Больная не заметила, что Полина вошла к ней в комнату. Облокотясь одной рукой на подушки, она сидела задумавшись на кровати; перед ней на небольшом столике стояла зажженная свеча, лежал до половины исписанный почтовый лист бумаги, сургуч и все, что нужно для письма.
– Ну что, как ты себя чувствуешь? – спросила Полина.
– Ах, это ты? – сказала Оленька. – Как ты меня испугала! Я думала, что ты гуляешь по саду с твоим женихом.
– Он остался там с дядюшкой.
– Но ему, верно, было бы приятнее гулять с тобою. Зачем ты ушла?
– К кому ты пишешь? – спросила Полина, не отвечая на вопрос своей сестры.

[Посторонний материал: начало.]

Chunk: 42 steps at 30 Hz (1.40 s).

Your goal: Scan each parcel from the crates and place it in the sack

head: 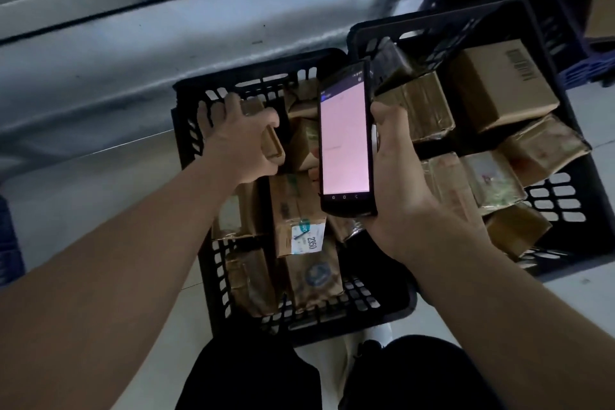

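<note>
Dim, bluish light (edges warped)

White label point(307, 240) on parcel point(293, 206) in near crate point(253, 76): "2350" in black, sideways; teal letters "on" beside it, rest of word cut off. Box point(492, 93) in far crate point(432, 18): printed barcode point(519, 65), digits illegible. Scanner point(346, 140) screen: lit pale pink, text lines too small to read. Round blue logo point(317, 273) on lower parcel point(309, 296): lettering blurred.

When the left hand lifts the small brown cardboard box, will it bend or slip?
Probably stiff: the small brown cardboard box shows square edges. Likely light, since the left hand alone grips it. Matte cardboard should hardly slip.
</note>
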Motion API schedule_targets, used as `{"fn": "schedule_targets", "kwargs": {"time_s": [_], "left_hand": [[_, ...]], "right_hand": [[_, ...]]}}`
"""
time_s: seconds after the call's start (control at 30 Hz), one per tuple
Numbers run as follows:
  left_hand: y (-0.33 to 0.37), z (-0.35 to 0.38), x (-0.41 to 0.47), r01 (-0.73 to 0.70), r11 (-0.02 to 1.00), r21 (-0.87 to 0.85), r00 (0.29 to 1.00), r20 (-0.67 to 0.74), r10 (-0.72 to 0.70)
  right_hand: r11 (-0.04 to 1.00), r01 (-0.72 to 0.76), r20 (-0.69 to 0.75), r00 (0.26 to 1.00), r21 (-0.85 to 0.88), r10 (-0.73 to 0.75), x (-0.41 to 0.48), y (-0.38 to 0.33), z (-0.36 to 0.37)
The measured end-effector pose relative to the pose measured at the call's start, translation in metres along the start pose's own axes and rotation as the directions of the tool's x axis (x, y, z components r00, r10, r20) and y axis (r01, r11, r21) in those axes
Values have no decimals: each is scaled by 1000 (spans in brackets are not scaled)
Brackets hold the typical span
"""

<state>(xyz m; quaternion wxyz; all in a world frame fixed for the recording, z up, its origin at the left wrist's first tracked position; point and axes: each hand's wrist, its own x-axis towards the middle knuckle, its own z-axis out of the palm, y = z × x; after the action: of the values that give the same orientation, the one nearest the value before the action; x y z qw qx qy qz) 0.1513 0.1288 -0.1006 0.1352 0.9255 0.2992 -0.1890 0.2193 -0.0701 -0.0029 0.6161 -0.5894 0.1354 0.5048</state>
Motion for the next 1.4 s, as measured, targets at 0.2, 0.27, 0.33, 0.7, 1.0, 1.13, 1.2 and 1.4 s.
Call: {"fn": "schedule_targets", "kwargs": {"time_s": [0.2, 0.27, 0.33, 0.7, 1.0, 1.13, 1.2, 1.4], "left_hand": [[-4, -41, -23, 248, 913, -325, 955, -76, -286], [-8, -64, -36, 303, 816, -492, 933, -20, -359], [-8, -91, -53, 323, 673, -665, 917, 43, -397], [1, -226, -158, 508, -186, -841, 802, 540, -254], [-10, -311, -257, 464, -395, -793, 857, 515, -27], [-9, -359, -306, 408, -421, -810, 898, 440, 24], [-4, -381, -331, 392, -421, -818, 911, 410, 53], [16, -440, -416, 259, -495, -830, 962, 265, 58]], "right_hand": [[996, -59, -50, 997, 65, 62, -26, -5, 6], [995, -64, -72, 995, 71, 69, -43, -11, 13], [993, -65, -78, 994, 100, 73, -66, -21, 20], [978, 21, -1, 1000, 206, -21, -215, -94, 84], [992, 75, -5, 997, 104, -74, -349, -121, 124], [990, 114, 70, 990, 86, -121, -413, -138, 133], [988, 127, 105, 985, 89, -137, -444, -147, 136], [982, 182, 202, 961, 54, -190, -533, -165, 138]]}}
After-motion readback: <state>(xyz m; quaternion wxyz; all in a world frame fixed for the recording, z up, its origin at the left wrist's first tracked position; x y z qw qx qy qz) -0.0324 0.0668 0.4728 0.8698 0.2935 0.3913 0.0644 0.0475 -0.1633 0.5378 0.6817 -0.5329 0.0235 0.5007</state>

– В Москву, к кузине Еме. Она, верно, думает, что ты уже замужем.
– Может быть.
– Я не знаю, что мне написать о твоей свадьбе? Ведь, кажется, на будущей неделе?..
– Нет, мой друг!
– А когда же?
– Ты станешь бранить меня. Я уговорила Рославлева отложить свадьбу ещё на два месяца.

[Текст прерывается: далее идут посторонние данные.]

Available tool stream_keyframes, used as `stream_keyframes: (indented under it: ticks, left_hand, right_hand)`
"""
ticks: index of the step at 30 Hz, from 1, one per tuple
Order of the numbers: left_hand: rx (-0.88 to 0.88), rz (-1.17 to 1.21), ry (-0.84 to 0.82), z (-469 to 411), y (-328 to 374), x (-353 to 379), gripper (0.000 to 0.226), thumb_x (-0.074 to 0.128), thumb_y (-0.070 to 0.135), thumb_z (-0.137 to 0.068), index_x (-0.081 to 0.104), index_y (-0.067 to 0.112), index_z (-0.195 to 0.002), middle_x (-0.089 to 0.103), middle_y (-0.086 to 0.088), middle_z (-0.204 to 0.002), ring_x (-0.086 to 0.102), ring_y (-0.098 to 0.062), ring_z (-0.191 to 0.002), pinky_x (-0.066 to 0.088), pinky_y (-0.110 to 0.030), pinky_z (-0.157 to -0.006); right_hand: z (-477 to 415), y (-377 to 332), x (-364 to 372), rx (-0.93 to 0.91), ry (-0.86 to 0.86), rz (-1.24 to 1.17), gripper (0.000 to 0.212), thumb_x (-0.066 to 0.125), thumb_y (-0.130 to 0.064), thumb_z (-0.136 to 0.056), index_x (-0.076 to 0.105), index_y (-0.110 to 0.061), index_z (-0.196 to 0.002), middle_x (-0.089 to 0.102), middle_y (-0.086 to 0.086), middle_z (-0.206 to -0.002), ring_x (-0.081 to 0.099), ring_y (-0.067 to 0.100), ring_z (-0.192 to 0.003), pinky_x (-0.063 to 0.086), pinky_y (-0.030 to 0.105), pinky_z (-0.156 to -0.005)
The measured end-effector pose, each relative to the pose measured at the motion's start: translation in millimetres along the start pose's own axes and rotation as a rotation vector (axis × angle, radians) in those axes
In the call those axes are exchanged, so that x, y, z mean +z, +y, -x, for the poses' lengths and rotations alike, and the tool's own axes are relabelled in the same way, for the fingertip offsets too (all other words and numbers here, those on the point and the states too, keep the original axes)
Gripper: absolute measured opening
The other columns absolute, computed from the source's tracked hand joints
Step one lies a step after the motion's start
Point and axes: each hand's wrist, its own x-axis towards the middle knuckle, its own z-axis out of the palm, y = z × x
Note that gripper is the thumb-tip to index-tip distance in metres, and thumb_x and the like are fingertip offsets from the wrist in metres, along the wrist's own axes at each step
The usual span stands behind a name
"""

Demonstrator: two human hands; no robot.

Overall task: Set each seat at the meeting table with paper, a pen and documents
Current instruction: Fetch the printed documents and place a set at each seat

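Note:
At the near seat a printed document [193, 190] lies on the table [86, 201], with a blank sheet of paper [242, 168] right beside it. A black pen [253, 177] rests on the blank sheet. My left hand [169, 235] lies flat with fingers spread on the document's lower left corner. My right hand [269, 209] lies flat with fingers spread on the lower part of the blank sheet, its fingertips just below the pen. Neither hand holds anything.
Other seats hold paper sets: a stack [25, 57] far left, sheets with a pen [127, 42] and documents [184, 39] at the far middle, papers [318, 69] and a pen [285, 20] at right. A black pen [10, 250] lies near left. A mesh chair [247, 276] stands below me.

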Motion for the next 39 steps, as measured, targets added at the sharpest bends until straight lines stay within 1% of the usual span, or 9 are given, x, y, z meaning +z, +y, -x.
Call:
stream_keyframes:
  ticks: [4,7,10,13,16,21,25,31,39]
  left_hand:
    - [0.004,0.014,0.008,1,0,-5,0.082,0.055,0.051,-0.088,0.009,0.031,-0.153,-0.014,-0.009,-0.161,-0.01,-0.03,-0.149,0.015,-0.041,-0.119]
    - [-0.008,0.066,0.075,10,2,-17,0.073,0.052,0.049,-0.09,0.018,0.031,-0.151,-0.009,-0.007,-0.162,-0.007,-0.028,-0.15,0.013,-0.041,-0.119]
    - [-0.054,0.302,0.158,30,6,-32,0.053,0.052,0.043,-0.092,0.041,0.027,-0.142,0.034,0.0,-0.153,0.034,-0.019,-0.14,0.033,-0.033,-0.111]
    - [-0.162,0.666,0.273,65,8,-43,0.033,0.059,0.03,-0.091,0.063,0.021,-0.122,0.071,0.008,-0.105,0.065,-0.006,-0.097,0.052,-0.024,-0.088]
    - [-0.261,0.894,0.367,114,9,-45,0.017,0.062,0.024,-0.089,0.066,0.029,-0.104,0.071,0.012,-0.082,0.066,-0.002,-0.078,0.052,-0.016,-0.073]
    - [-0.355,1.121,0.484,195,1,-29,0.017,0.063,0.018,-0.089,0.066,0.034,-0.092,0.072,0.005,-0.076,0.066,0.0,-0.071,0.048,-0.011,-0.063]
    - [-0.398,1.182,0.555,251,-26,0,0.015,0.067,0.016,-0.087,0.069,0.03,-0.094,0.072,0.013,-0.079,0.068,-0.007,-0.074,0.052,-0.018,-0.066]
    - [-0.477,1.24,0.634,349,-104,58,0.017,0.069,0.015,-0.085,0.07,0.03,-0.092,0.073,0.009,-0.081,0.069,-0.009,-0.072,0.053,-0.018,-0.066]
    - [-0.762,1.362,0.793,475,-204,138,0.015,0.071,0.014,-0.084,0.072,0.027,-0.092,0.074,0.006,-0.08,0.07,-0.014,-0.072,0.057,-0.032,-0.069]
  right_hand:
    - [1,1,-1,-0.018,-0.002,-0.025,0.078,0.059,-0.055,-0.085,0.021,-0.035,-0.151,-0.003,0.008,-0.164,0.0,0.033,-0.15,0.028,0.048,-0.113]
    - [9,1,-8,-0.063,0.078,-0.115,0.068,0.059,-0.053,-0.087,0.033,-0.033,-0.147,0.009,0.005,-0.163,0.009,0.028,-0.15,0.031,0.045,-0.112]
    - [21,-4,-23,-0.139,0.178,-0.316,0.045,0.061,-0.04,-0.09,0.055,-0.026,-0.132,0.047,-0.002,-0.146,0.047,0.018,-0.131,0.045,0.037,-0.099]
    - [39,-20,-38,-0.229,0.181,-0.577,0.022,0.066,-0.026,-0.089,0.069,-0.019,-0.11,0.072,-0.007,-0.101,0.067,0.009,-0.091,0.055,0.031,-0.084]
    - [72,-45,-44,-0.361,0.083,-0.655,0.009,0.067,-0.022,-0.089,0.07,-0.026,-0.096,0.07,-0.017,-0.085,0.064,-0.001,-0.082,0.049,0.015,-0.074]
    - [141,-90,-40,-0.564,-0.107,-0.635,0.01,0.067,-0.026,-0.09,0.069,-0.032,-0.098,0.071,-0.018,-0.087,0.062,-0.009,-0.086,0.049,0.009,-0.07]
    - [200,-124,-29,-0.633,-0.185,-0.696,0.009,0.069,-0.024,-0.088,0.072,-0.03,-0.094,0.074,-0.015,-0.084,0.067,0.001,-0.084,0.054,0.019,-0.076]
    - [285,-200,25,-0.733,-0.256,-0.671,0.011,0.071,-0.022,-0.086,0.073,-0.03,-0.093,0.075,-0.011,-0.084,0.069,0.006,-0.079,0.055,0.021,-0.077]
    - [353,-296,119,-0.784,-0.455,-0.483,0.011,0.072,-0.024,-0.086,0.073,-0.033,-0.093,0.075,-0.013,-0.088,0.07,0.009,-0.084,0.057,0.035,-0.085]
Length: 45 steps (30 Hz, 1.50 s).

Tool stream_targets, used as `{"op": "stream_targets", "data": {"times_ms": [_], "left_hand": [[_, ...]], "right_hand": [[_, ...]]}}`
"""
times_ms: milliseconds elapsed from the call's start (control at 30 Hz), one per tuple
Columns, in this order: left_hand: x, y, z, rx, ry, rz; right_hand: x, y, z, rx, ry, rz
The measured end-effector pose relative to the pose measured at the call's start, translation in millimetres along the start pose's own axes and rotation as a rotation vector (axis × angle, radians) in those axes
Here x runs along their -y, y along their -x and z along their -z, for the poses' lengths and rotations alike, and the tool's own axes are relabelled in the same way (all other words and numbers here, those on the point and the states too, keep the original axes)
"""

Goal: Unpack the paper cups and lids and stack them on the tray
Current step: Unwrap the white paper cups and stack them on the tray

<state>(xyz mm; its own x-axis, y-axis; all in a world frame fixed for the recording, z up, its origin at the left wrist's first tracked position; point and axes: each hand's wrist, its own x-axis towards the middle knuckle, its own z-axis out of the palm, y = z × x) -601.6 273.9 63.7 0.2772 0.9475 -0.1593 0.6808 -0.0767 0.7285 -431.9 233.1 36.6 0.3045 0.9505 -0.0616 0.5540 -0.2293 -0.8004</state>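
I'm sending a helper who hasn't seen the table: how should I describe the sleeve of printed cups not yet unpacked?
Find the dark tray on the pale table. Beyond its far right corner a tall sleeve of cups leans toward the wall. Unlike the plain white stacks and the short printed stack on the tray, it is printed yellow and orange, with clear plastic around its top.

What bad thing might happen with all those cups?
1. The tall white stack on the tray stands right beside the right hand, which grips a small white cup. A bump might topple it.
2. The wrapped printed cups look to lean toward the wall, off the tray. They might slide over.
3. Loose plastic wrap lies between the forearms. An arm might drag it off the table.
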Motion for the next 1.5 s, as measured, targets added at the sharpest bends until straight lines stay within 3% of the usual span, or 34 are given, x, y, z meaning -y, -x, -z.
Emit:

– Как! – вскричала больная, – ещё на два месяца?
– Сначала это его огорчило…
– А потом он согласился?
– Да, мой друг! он так меня любит!
– Слишком, Полина! Слишком! Ты не стоишь этого.
– Ну вот! я знала, что ты рассердишься.
– Можно ли до такой степени употреблять во зло власть, которую ты имеешь над этим добрым, милым Рославлевым! над этим… Чему ж ты смеешься?
– Знаешь ли, Оленька? Мне иногда кажется, что ты его любишь больше, чем я. Ты всегда говоришь о нем с таким восторгом!..
– А ты всегда говоришь глупости, – сказала Оленька с приметной досадою.
– То-то глупости! – продолжала Полина, погрозив ей пальцем.
– Уж не влюблена ли ты в него? – смотри!
Оленька поглядела пристально на сестру свою; губы её шевелились; казалось, она хотела улыбнуться, но вдруг вся бледность исчезла с лица её, щеки запылали, и она, схватив с необыкновенною живостию руку Полины, сказала:
– Да, я люблю его как мужа сестры моей, как надежду, подпору всего нашего семейства, как родного моего брата! А тебя почти ненавижу за то, что ты забавляешься его отчаянием. Послушай, Полина! Если ты меня любишь, не откладывай свадьбы, прошу тебя, мой друг! Назначь её на будущей неделе.
– Так скоро? Ах, нет! Я никак не решусь.
– Скажи мне откровенно: любишь ли ты его?
– Да! – отвечала вполголоса Полина.
– Так зачем же ты это делаешь? Для чего заставляешь жениха твоего думать, что ты своенравна, прихотлива, что ты забавляешься его досадою и огорчением? Подумай, мой друг! он не всегда останется женихом, и если муж не забудет о том, что сносил от тебя жених, если со временем он захочет так же, как ты, употреблять во зло власть свою…
– О, не беспокойся, мой друг! Ты не услышишь моих жалоб.